AMD began mixing nodes in 2019 when it used the 7 nm node for the Zen 2 microarchitecture's core complex die (CCD) and the 12 nm node for the IO die. AMD recently confirmed to Tom's Hardware that Zen 4 will use three nodes: 5 nm for the CCD, 6 nm for the IO die, and 7 nm for the V-Cache.
During its recent ISSCC presentation, AMD discussed some of the challenges it faced when stacking one node on top of another. To allow them to be connected, both the 7950X3D and the original 5800X3D have their V-Caches positioned over their regular L3 caches. The configuration also keeps the V-Cache away from the heat generated by the cores. While the V-Cache neatly fits over the L3 cache in the 5800X3D, it overlaps with the L2 caches on the core edges in the 7950X3D.
Part of the issue stemmed from AMD's decision to double the amount of L2 cache in each core from 0.5 MB in Zen 3 to 1 MB in Zen 4. However, it circumvented the additional space constraints by drilling holes through the L2 caches for the through-silicon vias (TSVs) that deliver power to the V-Cache. The signal TSVs are still generated by the controller in the center of the CCD, but AMD has optimized them to reduce their footprint by 50%.
AMD reduced the size of the V-Cache from 41 mm2 to 36 mm2 while keeping the same 4.7 B transistors.
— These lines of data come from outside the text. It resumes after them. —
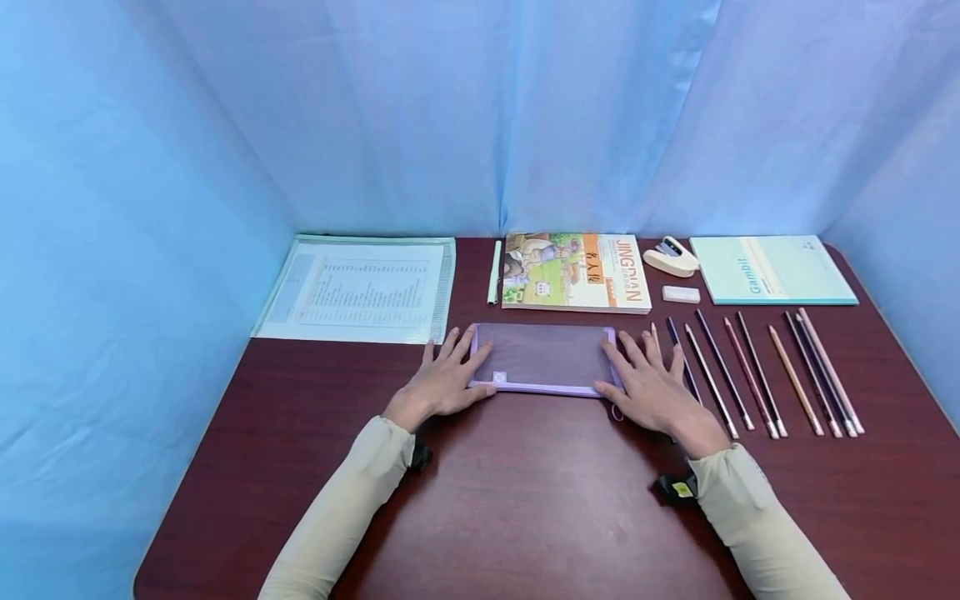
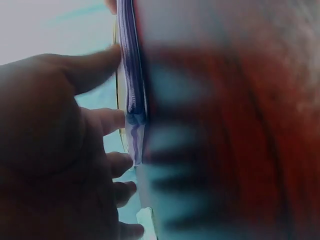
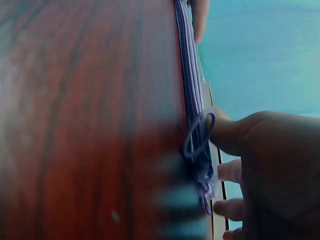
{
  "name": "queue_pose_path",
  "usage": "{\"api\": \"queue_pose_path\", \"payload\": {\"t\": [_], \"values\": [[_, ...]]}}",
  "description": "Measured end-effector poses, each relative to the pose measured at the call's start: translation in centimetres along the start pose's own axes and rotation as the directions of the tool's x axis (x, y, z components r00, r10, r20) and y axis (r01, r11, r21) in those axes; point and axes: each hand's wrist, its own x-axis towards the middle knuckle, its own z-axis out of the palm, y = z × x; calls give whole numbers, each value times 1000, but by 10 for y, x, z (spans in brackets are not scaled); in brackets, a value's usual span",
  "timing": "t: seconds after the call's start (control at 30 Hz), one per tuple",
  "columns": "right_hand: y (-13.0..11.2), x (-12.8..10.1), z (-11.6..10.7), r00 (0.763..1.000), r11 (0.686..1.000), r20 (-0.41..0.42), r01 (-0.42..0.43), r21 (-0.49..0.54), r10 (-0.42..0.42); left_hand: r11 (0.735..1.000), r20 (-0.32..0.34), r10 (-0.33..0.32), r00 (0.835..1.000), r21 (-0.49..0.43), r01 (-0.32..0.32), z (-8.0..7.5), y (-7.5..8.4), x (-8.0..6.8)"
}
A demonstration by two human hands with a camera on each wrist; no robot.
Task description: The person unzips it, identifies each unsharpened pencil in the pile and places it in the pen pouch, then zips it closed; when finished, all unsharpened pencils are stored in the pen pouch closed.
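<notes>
A flat purple zip pouch with a see-through mesh face lies on the dark red table. At its left end rests my left hand, fingers spread, thumb at the near edge. My right hand touches the opposite end in the same way, its fingers spread too. In the left wrist view the pouch's zip edge runs past the thumb. A loop pull hangs by the right thumb in the right wrist view. Just right of that hand lies a row of several pencils, partly hidden behind it.
Behind the pouch lie a picture-covered book and a pale green pen. A stapler, a white eraser and a mint notebook sit at the back right. A clear document folder lies back left. Blue curtains enclose the table.
</notes>
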Motion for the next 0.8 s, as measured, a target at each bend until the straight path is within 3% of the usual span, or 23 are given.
{"api": "queue_pose_path", "payload": {"t": [0.17,0.37,0.57,0.8], "values": [[-3,2,0,1000,1000,3,3,13,-3,1000,35,-7,999,14,7,0,1,2],[-5,4,-9,999,987,-47,9,159,-2,1000,50,-9,999,1,9,2,3,5],[-6,3,-18,982,944,-186,39,328,24,1000,57,-23,998,-8,24,2,3,5],[-1,6,-15,986,890,-145,-5,455,79,1000,57,-26,998,-5,26,1,3,6]]}}
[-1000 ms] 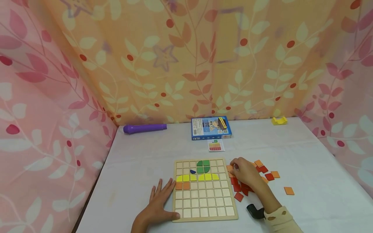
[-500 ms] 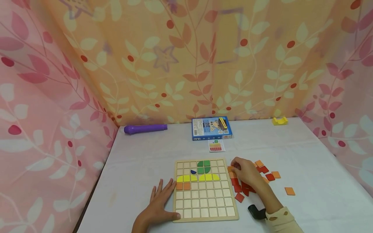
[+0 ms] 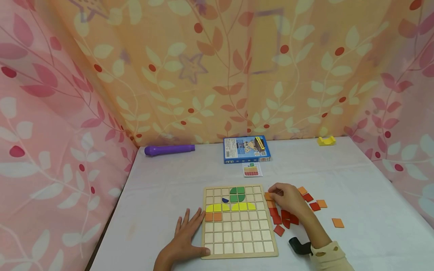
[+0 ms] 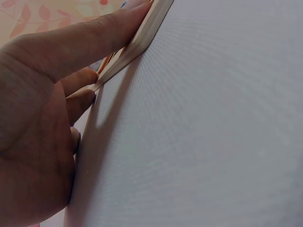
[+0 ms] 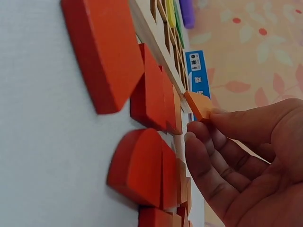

TSMC manufactures the cache on a new 7 nm node developed specifically for SRAM. As a result, despite the CCD being manufactured on the much smaller 5 nm node, the V-Cache has 32% more transistors per square millimeter.
All of AMD's improvements and workarounds result in a 25% increase in bandwidth to 2.5 TB/s and an unspecified increase in efficiency. Not bad for nine months of development time between the first and second generations of a supplemental chiplet. Hopefully, it will prove its worth when the Ryzen 7 7800X3D arrives in a month.